▶ [Your assignment]: Please find all lines in the data that hold the string "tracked" and copy them.

Start of Task material

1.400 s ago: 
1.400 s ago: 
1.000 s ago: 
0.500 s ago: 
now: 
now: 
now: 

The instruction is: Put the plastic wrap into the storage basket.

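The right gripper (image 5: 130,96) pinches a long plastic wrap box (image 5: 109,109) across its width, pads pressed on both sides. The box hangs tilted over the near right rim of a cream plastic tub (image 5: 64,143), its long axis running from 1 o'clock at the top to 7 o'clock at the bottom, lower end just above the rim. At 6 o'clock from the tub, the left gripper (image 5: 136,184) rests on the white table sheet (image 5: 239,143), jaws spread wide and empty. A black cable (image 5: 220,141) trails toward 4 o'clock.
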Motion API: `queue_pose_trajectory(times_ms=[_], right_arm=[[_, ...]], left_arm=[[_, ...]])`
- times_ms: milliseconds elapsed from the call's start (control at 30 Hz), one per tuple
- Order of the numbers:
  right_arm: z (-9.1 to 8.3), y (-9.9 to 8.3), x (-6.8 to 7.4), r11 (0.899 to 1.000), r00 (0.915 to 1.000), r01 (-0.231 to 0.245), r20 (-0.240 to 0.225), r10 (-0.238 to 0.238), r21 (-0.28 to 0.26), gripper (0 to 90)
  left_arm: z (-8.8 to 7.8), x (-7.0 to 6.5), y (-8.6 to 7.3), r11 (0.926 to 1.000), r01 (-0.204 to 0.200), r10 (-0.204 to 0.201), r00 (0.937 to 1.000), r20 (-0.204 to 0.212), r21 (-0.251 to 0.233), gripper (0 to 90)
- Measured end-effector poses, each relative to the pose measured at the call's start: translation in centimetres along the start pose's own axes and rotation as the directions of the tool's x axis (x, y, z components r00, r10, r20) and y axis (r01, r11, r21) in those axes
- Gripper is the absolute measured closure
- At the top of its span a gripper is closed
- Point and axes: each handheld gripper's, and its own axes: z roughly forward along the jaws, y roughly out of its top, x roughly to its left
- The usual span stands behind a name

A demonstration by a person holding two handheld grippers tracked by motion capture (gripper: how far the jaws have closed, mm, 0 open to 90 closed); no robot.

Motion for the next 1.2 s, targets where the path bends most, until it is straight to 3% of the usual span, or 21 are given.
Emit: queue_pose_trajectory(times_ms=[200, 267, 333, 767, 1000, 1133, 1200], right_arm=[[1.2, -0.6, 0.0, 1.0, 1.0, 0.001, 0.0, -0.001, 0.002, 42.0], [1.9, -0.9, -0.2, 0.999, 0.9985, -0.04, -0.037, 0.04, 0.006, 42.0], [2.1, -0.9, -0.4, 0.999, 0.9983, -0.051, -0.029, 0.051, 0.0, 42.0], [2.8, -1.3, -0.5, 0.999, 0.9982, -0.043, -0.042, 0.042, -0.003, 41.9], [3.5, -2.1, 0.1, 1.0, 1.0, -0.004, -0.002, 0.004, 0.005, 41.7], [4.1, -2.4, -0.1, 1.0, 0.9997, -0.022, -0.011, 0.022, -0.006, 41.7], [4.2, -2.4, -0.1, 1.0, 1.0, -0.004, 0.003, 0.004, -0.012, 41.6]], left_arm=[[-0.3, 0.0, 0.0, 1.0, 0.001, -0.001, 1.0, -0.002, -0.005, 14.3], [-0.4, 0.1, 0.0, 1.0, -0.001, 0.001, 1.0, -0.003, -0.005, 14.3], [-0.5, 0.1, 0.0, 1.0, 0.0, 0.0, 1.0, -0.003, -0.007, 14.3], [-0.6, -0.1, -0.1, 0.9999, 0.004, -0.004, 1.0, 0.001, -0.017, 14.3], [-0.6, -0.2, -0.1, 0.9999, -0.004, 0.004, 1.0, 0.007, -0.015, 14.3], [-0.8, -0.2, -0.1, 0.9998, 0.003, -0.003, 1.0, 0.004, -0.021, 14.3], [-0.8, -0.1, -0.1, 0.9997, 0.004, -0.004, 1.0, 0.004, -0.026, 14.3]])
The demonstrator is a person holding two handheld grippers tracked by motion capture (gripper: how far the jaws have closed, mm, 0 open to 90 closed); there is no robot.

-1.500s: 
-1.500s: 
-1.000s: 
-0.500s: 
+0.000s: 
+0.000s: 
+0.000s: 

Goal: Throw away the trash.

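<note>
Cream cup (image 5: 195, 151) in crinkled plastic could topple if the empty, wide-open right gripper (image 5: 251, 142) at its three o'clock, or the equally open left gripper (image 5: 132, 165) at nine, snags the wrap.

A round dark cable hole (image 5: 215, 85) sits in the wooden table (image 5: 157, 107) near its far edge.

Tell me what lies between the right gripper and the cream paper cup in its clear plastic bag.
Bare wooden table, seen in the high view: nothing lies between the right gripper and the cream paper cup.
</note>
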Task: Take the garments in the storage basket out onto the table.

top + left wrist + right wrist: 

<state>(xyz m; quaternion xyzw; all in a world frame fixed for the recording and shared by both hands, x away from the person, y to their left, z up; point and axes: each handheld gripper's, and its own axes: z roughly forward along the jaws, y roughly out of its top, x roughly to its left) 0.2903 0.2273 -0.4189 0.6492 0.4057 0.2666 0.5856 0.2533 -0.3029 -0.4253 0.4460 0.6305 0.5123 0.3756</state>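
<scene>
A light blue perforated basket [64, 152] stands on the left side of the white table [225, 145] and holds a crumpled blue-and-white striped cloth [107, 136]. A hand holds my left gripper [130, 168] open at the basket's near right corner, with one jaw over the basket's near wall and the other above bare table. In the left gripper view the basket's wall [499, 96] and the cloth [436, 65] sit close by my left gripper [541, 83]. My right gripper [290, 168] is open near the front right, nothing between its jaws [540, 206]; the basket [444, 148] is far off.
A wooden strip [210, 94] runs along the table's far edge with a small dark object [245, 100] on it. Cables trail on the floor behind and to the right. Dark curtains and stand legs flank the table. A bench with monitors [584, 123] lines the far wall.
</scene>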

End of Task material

▶ [Exercise result]:
A demonstration by a person holding two handheld grippers tracked by motion capture (gripper: how far the jaws have closed, mm, 0 open to 90 closed); no robot.
The demonstrator is a person holding two handheld grippers tracked by motion capture (gripper: how far the jaws have closed, mm, 0 open to 90 closed); there is no robot.

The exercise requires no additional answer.